B) Backplane/SAS cable problem​

A marginal SAS cable or backplane can do the same thing.

C) PSU / power draw at spin-up​

When all HDDs spin up together, the PSU may dip and the system resets/cycles.

4) The most effective next step: find the “poison” drive/slot​

Since your data is not critical, we can troubleshoot aggressively.

Do this test (best bang for time)​

  1. Power off.
  2. Leave the LSI card + SAS/backplane cables connected.
  3. Remove ALL hard drives from the backplane (pull the trays).
  4. Boot.
If it boots reliably now, then:
  1. Insert ONE drive only, boot again.
  2. Repeat, adding one drive at a time until it starts cycling/failing.
The drive you inserted right before it starts cycling is very likely bad (or the slot/backplane position it’s in is bad).
If it fails even with no drives inserted, then the issue is more likely the SAS cable/backplane short or the LSI card itself.

5) “All drives show Unconfigured” — what that means​

If all drives show Unconfigured (and you don’t see “Foreign configuration”), the controller is not seeing valid RAID metadata for an existing array.
That can happen if:
  • The array config was cleared at some point, or
  • You’re in a different controller/firmware mode than the array was created with, or
  • The controller can’t properly read the disks (cable/backplane/drive issue)

Because your data isn’t critical:​

The simplest end-state is usually:
  • Create a new configuration
  • Initialize (this wipes)
  • Build your RAID again
Warning: “Initialize” is destructive.
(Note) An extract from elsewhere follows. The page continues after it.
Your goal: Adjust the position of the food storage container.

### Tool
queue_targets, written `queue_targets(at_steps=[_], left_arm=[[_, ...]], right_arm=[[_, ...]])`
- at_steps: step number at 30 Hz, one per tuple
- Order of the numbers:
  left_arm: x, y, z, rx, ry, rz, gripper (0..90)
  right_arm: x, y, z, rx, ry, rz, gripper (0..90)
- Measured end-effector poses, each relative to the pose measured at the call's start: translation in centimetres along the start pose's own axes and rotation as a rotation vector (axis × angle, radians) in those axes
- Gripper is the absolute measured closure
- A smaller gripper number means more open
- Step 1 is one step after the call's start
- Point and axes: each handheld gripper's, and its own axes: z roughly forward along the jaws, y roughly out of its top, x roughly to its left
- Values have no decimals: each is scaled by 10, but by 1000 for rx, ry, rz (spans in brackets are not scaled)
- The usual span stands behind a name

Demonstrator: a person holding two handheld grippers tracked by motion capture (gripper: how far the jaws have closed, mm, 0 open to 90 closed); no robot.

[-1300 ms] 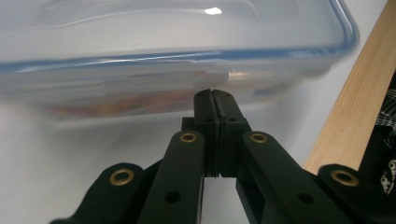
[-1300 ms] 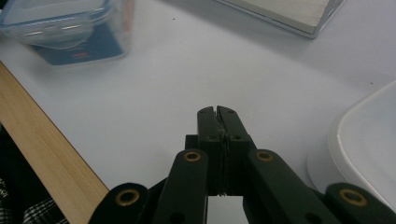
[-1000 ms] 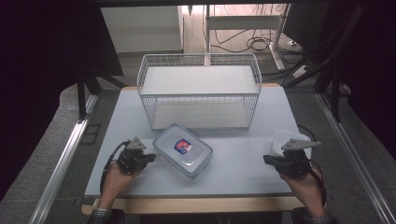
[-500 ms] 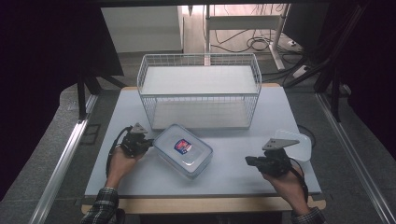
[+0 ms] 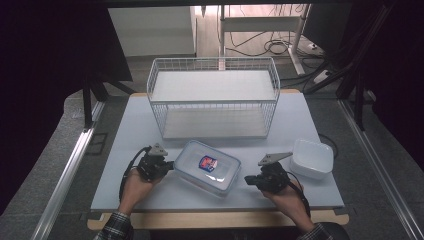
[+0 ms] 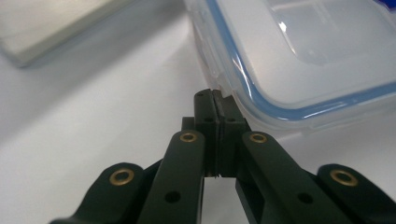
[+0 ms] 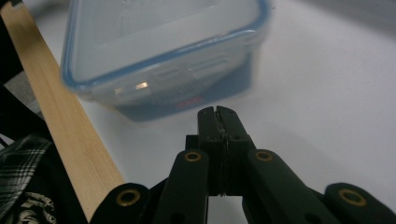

Only do it if you’re OK losing what’s on those RAID disks.

6) One quick clarification question (important)​

The BIOS utility in your photo shows M1068e (SAS1068E family). That is not what I’d expect to see on a MegaRAID 9260-8i “WebBIOS” screen.
Can you confirm what the physical card actually is by:
  • Posting a photo of the sticker/label on the card, or
  • Writing the exact model shown during POST (it often says SAS1068E / SAS3081E / MegaRAID 9260, etc.)
This matters because the key combos and management tools differ by controller family.

Answering your main goal (“If I can get to the right window I can repair drive”)​

Yes—but first we must make the controller stable enough to see the drives without rebooting.
Do these two things next:
1) Use a wired keyboard and try Objects → Adapter → Alarm Control to silence the alarm
2) Do the one-drive-at-a-time test to find the drive/slot that triggers cycling
Reply with:
  • What you see under Objects
  • Whether the system cycles when no drives are inserted, and if not, which drive number causes the cycling when added back one-by-one.